**Work to complete**
Give back all of the data exactly. Leave nothing out.

**Data supplied**
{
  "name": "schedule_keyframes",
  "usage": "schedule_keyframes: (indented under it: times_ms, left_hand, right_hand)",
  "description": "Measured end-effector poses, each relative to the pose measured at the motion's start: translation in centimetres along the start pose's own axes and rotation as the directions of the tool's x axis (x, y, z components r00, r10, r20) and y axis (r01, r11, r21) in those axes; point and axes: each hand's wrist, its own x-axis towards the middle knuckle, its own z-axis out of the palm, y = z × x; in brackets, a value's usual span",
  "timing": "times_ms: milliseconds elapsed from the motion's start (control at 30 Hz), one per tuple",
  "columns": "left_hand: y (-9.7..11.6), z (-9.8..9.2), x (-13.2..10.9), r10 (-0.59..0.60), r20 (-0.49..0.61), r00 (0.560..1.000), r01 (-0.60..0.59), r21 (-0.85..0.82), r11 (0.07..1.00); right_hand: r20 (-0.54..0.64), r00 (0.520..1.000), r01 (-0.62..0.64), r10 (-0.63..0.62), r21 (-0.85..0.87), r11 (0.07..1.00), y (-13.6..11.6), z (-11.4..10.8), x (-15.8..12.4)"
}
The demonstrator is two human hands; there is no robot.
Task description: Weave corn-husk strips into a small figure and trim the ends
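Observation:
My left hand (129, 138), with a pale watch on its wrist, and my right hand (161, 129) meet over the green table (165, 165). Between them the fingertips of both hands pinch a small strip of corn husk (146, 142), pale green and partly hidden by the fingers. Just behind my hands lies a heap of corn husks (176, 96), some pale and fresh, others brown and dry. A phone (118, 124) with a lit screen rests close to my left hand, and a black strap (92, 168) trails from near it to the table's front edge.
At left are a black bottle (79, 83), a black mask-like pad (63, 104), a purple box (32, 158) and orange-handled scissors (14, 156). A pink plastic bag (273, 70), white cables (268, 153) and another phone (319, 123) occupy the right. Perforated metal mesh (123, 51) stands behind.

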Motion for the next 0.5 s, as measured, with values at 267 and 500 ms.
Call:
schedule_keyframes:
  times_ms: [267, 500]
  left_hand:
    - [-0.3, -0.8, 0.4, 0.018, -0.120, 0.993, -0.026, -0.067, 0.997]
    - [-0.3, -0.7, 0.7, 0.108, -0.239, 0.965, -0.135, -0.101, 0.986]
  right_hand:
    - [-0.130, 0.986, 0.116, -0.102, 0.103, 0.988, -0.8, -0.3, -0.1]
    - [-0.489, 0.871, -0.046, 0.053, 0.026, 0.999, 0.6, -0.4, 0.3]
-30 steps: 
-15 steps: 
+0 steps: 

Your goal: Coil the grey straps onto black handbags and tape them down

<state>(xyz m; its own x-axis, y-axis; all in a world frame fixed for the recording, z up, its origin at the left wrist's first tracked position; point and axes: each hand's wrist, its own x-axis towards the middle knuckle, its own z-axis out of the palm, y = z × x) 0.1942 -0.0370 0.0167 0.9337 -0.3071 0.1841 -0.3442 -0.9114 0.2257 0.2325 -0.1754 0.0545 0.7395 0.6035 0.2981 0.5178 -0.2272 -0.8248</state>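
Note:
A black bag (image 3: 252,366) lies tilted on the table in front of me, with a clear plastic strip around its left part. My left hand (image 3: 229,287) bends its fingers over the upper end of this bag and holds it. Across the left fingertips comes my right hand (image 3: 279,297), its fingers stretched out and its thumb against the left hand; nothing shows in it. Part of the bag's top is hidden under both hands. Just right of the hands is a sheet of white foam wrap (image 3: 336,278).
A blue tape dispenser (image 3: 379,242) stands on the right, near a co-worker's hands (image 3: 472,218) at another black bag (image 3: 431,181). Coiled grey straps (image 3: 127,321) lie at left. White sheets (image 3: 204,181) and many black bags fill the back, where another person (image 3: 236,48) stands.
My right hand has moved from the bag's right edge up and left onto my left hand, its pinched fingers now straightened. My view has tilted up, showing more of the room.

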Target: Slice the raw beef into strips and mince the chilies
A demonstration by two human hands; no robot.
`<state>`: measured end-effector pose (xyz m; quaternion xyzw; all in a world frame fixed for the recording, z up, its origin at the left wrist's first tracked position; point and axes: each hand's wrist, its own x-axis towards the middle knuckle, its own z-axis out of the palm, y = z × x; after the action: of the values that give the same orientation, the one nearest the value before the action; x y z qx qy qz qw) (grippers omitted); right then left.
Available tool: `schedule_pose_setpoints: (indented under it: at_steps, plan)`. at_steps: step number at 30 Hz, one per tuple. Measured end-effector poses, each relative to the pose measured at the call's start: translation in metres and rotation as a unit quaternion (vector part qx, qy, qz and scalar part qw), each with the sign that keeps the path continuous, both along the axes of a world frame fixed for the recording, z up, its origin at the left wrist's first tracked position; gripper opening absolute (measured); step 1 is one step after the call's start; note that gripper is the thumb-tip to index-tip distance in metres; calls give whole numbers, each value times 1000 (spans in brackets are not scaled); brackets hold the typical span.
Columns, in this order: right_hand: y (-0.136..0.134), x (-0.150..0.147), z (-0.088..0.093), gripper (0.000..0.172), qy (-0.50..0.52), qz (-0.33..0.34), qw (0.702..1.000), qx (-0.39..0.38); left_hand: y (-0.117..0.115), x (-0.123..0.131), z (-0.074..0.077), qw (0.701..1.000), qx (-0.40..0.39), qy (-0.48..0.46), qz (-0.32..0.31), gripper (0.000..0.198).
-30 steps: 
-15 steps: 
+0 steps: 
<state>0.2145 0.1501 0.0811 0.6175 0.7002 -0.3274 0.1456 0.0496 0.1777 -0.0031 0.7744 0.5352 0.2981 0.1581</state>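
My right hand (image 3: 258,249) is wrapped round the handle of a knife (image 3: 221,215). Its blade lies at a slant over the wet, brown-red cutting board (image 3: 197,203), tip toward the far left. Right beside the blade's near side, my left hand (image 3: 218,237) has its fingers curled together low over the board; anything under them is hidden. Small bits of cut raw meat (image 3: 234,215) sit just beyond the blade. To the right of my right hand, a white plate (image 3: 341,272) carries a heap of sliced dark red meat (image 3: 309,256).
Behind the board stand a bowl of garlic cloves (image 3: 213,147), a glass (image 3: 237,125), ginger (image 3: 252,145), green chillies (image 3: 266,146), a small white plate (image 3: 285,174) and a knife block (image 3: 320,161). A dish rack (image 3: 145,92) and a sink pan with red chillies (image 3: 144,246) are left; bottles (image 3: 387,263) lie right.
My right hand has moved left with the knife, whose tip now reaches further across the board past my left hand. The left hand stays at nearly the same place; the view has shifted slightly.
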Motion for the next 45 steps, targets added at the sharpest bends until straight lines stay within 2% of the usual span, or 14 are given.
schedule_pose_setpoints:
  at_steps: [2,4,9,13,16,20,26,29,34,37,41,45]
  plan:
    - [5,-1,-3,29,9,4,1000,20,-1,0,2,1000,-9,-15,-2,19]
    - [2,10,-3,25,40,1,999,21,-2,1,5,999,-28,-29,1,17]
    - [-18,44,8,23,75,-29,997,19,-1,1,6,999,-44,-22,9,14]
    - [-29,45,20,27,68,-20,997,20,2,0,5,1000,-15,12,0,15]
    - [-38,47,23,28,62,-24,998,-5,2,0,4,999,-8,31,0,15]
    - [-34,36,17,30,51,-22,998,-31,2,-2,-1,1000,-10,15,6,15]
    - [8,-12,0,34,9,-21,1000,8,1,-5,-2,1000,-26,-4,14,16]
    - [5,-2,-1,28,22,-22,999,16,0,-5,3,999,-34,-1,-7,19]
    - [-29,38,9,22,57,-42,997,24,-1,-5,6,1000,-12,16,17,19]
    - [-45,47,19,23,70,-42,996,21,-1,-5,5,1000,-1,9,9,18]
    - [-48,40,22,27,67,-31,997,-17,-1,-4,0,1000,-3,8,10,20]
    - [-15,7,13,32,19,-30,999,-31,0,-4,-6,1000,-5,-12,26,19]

**Task solution**
{
  "name": "schedule_keyframes",
  "usage": "schedule_keyframes: (indented under it: times_ms, left_hand, right_hand)",
  "description": "Measured end-effector poses, each relative to the pose measured at the motion's start: translation in centimetres along the start pose's own axes and rotation as the directions of the tool's x axis (x, y, z components r00, r10, r20) and y axis (r01, r11, r21) in those axes; point and axes: each hand's wrist, its own x-axis towards the middle knuckle, its own z-axis out of the palm, y = z × x; in brackets, a value's usual span",
  "timing": "times_ms: milliseconds elapsed from the motion's start (control at 30 Hz), one per tuple",
  "columns": "left_hand: y (-9.7..11.6), z (-9.8..9.2), x (-13.2..10.9), r10 (-0.59..0.60), r20 (-0.49..0.61), r00 (0.560..1.000), r01 (-0.60..0.59), r21 (-0.85..0.82), r11 (0.07..1.00); right_hand: r20 (-0.54..0.64), r00 (0.520..1.000), r01 (-0.62..0.64), r10 (-0.63..0.62), r21 (-0.85..0.87), r11 (0.07..1.00), y (-13.6..11.6), z (-11.4..10.8), x (-15.8..12.4)"
}
The demonstrator is two human hands; there is no robot.
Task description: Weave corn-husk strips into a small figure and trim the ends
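Observation:
My left hand (129, 138), with a pale watch on its wrist, and my right hand (161, 129) meet over the green table (165, 165). Between them the fingertips of both hands pinch a small strip of corn husk (146, 142), pale green and partly hidden by the fingers. Just behind my hands lies a heap of corn husks (176, 96), some pale and fresh, others brown and dry. A phone (118, 124) with a lit screen rests close to my left hand, and a black strap (92, 168) trails from near it to the table's front edge.
At left are a black bottle (79, 83), a black mask-like pad (63, 104), a purple box (32, 158) and orange-handled scissors (14, 156). A pink plastic bag (273, 70), white cables (268, 153) and another phone (319, 123) occupy the right. Perforated metal mesh (123, 51) stands behind.
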
Motion for the next 0.5 s, as measured, with values at 267 and 500 ms.
Call:
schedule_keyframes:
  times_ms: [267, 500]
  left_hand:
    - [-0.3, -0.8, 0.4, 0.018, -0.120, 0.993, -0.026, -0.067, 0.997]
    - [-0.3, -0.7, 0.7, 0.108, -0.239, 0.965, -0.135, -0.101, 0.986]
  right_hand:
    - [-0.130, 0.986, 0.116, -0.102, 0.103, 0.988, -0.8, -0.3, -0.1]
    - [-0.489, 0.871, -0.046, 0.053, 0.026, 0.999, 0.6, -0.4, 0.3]
-30 steps: 
-15 steps: 
+0 steps: 

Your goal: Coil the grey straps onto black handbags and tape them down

<state>(xyz m; its own x-axis, y-axis; all in a world frame fixed for the recording, z up, its origin at the left wrist's first tracked position; point and axes: each hand's wrist, its own x-axis towards the middle knuckle, its own z-axis out of the palm, y = z × x) 0.1942 -0.0370 0.0167 0.9337 -0.3071 0.1841 -0.3442 -0.9114 0.2257 0.2325 -0.1754 0.0545 0.7395 0.6035 0.2981 0.5178 -0.2272 -0.8248</state>
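Note:
A black bag (image 3: 252,366) lies tilted on the table in front of me, with a clear plastic strip around its left part. My left hand (image 3: 229,287) bends its fingers over the upper end of this bag and holds it. Across the left fingertips comes my right hand (image 3: 279,297), its fingers stretched out and its thumb against the left hand; nothing shows in it. Part of the bag's top is hidden under both hands. Just right of the hands is a sheet of white foam wrap (image 3: 336,278).
A blue tape dispenser (image 3: 379,242) stands on the right, near a co-worker's hands (image 3: 472,218) at another black bag (image 3: 431,181). Coiled grey straps (image 3: 127,321) lie at left. White sheets (image 3: 204,181) and many black bags fill the back, where another person (image 3: 236,48) stands.
My right hand has moved from the bag's right edge up and left onto my left hand, its pinched fingers now straightened. My view has tilted up, showing more of the room.
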
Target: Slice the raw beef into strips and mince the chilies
A demonstration by two human hands; no robot.
`<state>`: measured end-effector pose (xyz m; quaternion xyzw; all in a world frame fixed for the recording, z up, its origin at the left wrist's first tracked position; point and axes: each hand's wrist, its own x-axis towards the middle knuckle, its own z-axis out of the palm, y = z × x; after the action: of the values that give the same orientation, the one nearest the value before the action; x y z qx qy qz qw) (grippers omitted); right then left.
Available tool: `schedule_pose_setpoints: (indented under it: at_steps, plan)`. at_steps: step number at 30 Hz, one per tuple. Measured end-effector poses, each relative to the pose measured at the call's start: translation in metres and rotation as a unit quaternion (vector part qx, qy, qz and scalar part qw), each with the sign that keeps the path continuous, both along the axes of a world frame fixed for the recording, z up, its origin at the left wrist's first tracked position; gripper opening absolute (measured); step 1 is one step after the call's start; note that gripper is the thumb-tip to index-tip distance in metres; calls give whole numbers, each value times 1000 (spans in brackets are not scaled); brackets hold the typical span.
Columns, in this order: right_hand: y (-0.136..0.134), x (-0.150..0.147), z (-0.088..0.093), gripper (0.000..0.172), qy (-0.50..0.52), qz (-0.33..0.34), qw (0.702..1.000), qx (-0.39..0.38); left_hand: y (-0.117..0.115), x (-0.123..0.131), z (-0.074..0.077), qw (0.701..1.000), qx (-0.40..0.39), qy (-0.48..0.46), qz (-0.32..0.31), gripper (0.000..0.198).
-30 steps: 
-15 steps: 
+0 steps: 
<state>0.2145 0.1501 0.0811 0.6175 0.7002 -0.3274 0.1456 0.0496 0.1777 -0.0031 0.7744 0.5352 0.2981 0.1581</state>
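My right hand (image 3: 258,249) is wrapped round the handle of a knife (image 3: 221,215). Its blade lies at a slant over the wet, brown-red cutting board (image 3: 197,203), tip toward the far left. Right beside the blade's near side, my left hand (image 3: 218,237) has its fingers curled together low over the board; anything under them is hidden. Small bits of cut raw meat (image 3: 234,215) sit just beyond the blade. To the right of my right hand, a white plate (image 3: 341,272) carries a heap of sliced dark red meat (image 3: 309,256).
Behind the board stand a bowl of garlic cloves (image 3: 213,147), a glass (image 3: 237,125), ginger (image 3: 252,145), green chillies (image 3: 266,146), a small white plate (image 3: 285,174) and a knife block (image 3: 320,161). A dish rack (image 3: 145,92) and a sink pan with red chillies (image 3: 144,246) are left; bottles (image 3: 387,263) lie right.
My right hand has moved left with the knife, whose tip now reaches further across the board past my left hand. The left hand stays at nearly the same place; the view has shifted slightly.
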Motion for the next 45 steps, targets added at the sharpest bends until straight lines stay within 2% of the usual span, or 14 are given.
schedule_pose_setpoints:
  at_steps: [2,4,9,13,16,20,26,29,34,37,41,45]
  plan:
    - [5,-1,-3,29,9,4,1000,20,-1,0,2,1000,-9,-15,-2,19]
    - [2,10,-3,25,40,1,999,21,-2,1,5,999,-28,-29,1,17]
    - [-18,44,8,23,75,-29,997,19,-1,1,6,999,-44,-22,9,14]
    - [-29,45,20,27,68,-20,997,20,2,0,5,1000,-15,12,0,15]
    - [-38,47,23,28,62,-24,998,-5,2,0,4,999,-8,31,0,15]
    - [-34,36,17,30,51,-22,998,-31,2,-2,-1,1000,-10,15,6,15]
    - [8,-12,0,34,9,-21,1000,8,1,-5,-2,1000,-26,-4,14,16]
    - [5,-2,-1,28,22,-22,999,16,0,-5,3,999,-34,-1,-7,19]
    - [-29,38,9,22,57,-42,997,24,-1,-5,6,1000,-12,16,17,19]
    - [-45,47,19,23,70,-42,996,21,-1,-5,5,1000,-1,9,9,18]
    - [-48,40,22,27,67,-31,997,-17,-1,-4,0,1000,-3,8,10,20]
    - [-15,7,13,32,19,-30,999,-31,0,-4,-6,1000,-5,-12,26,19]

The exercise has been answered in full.